*Requirement*: Render every line of the data exactly as written, and leave out the pictures.

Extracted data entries

--- --- ---

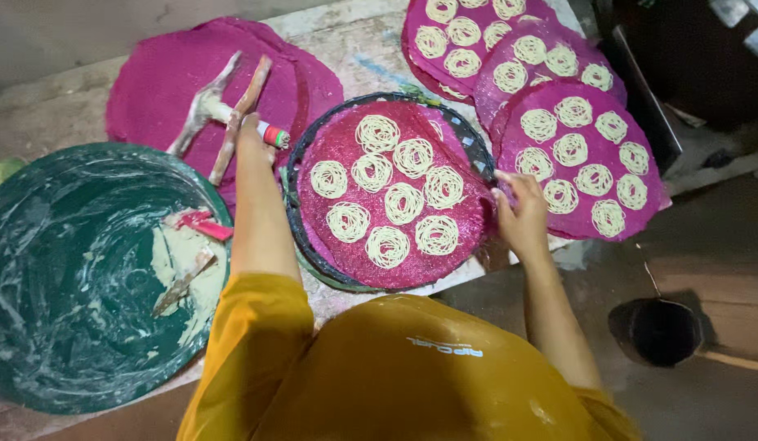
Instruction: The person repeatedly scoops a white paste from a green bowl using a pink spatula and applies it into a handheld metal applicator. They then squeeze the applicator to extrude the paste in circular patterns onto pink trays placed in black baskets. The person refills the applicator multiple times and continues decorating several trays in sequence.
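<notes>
My left hand (250,135) holds a wooden-handled noodle press (224,110) over a stack of bare magenta mesh mats (162,77). My right hand (519,211) pinches the right edge of a magenta mat (465,229) lying on a round black woven tray (296,220). Several coils of pale noodle (403,202) cover that mat.
A large green basin (60,269) with dough remains and a scraper (183,282) sits at the left. Three more magenta mats (587,159) loaded with noodle coils overlap at the upper right. A dark pot (657,331) stands on the floor at the lower right. The table edge runs below the tray.
</notes>
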Motion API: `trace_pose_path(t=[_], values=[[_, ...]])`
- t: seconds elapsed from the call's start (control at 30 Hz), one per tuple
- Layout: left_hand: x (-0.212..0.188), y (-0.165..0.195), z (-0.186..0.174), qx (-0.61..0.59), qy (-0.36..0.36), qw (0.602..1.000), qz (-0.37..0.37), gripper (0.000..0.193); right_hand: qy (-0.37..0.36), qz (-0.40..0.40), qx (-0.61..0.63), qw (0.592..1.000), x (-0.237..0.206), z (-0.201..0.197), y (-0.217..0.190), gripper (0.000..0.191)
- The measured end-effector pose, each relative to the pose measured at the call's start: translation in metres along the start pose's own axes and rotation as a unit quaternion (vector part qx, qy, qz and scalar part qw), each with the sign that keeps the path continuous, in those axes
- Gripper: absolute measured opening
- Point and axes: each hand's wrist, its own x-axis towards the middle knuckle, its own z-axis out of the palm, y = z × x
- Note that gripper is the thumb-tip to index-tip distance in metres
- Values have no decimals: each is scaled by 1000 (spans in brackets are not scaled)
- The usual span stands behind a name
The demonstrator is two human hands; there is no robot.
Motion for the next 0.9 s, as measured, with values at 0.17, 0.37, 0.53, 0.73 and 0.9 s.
trace_pose_path(t=[0.17,0.37,0.53,0.73,0.9], values=[[-51,-37,-34,370,31,823,431,41,-37,-86,-143,985,33,25,10,27],[-158,-34,-104,686,-60,593,417,25,-43,-73,-261,962,69,53,22,15],[-165,-36,-115,725,-47,523,447,29,-34,-77,-302,950,78,67,22,17],[-143,-56,-119,745,-31,520,417,38,-88,45,-271,957,82,76,16,20],[-133,-60,-113,747,-26,530,400,39,-104,110,-212,965,85,79,17,17]])
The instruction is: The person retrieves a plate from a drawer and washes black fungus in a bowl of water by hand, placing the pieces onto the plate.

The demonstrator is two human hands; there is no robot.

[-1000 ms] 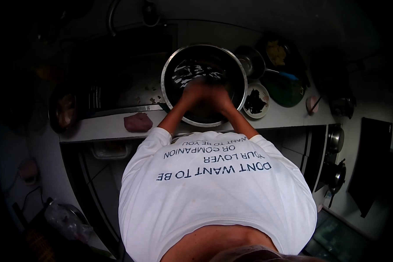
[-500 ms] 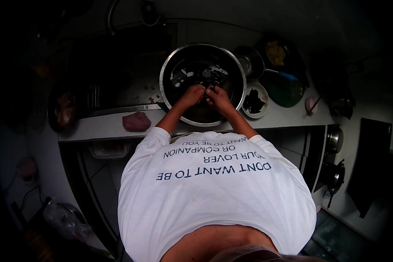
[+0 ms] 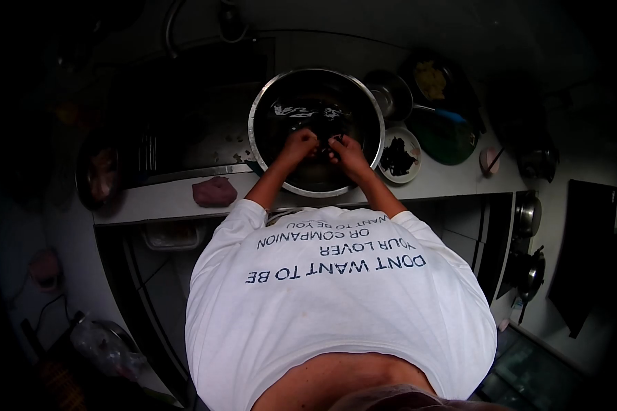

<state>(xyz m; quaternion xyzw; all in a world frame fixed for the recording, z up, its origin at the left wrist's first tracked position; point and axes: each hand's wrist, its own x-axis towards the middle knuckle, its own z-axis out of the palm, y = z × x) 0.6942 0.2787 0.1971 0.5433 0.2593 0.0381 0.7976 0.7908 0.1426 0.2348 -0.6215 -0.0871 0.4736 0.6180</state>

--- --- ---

*Solution to this problem*:
Instruction: The person repeatedly scoops a white paste from a green bowl using a pink spatula and applies it into a handheld metal applicator. They then squeeze the applicator to extrude the paste in circular patterns onto pink trays placed in black baskets. The person refills the applicator multiple times and continues decorating several trays in sequence.
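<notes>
My left hand (250,135) holds a wooden-handled noodle press (224,110) over a stack of bare magenta mesh mats (162,77). My right hand (519,211) pinches the right edge of a magenta mat (465,229) lying on a round black woven tray (296,220). Several coils of pale noodle (403,202) cover that mat.
A large green basin (60,269) with dough remains and a scraper (183,282) sits at the left. Three more magenta mats (587,159) loaded with noodle coils overlap at the upper right. A dark pot (657,331) stands on the floor at the lower right. The table edge runs below the tray.
</notes>
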Motion API: `trace_pose_path(t=[_], values=[[_, ...]])`
- t: seconds elapsed from the call's start (control at 30 Hz), one per tuple
- Layout: left_hand: x (-0.212..0.188), y (-0.165..0.195), z (-0.186..0.174), qx (-0.61..0.59), qy (-0.36..0.36), qw (0.602..1.000), qz (-0.37..0.37), gripper (0.000..0.193); right_hand: qy (-0.37..0.36), qz (-0.40..0.40), qx (-0.61..0.63), qw (0.592..1.000), x (-0.237..0.206), z (-0.201..0.197), y (-0.217..0.190), gripper (0.000..0.191)
- The measured end-effector pose, each relative to the pose measured at the call's start: translation in metres along the start pose's own axes and rotation as a unit quaternion (vector part qx, qy, qz and scalar part qw), each with the sign that keeps the path continuous, in those axes
- Gripper: absolute measured opening
- Point and axes: each hand's wrist, its own x-axis towards the middle knuckle, its own z-axis out of the palm, y = z × x
- Note that gripper is the thumb-tip to index-tip distance in metres
- Values have no decimals: each is scaled by 1000 (spans in brackets are not scaled)
- The usual span stands behind a name
The demonstrator is two human hands; there is no robot.
Motion for the next 0.9 s, as measured, with values at 0.17, 0.37, 0.53, 0.73 and 0.9 s.
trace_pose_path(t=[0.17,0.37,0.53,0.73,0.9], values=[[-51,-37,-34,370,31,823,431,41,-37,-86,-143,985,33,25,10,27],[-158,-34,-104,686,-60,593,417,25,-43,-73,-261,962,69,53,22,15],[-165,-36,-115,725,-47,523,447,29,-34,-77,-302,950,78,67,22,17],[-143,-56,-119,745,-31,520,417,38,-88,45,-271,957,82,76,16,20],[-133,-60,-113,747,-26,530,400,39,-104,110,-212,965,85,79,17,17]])
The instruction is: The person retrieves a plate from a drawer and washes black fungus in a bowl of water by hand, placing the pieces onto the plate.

The demonstrator is two human hands; there is no robot.

[-1000 ms] 
[-500 ms] 
[+0 ms] 

<state>(xyz m; quaternion xyzw; all in a world frame fixed for the recording, z up, its origin at the left wrist's first tracked position; point and axes: each hand's wrist, its own x-axis towards the middle knuckle, its own z-axis out of the palm, y = z × x) 0.6942 0.2787 0.1971 0.5433 0.2593 0.0381 0.7976 0.7908 0.1426 0.2348 -0.6215 -0.0871 0.4736 0.6180</state>

The answer contains nothing more.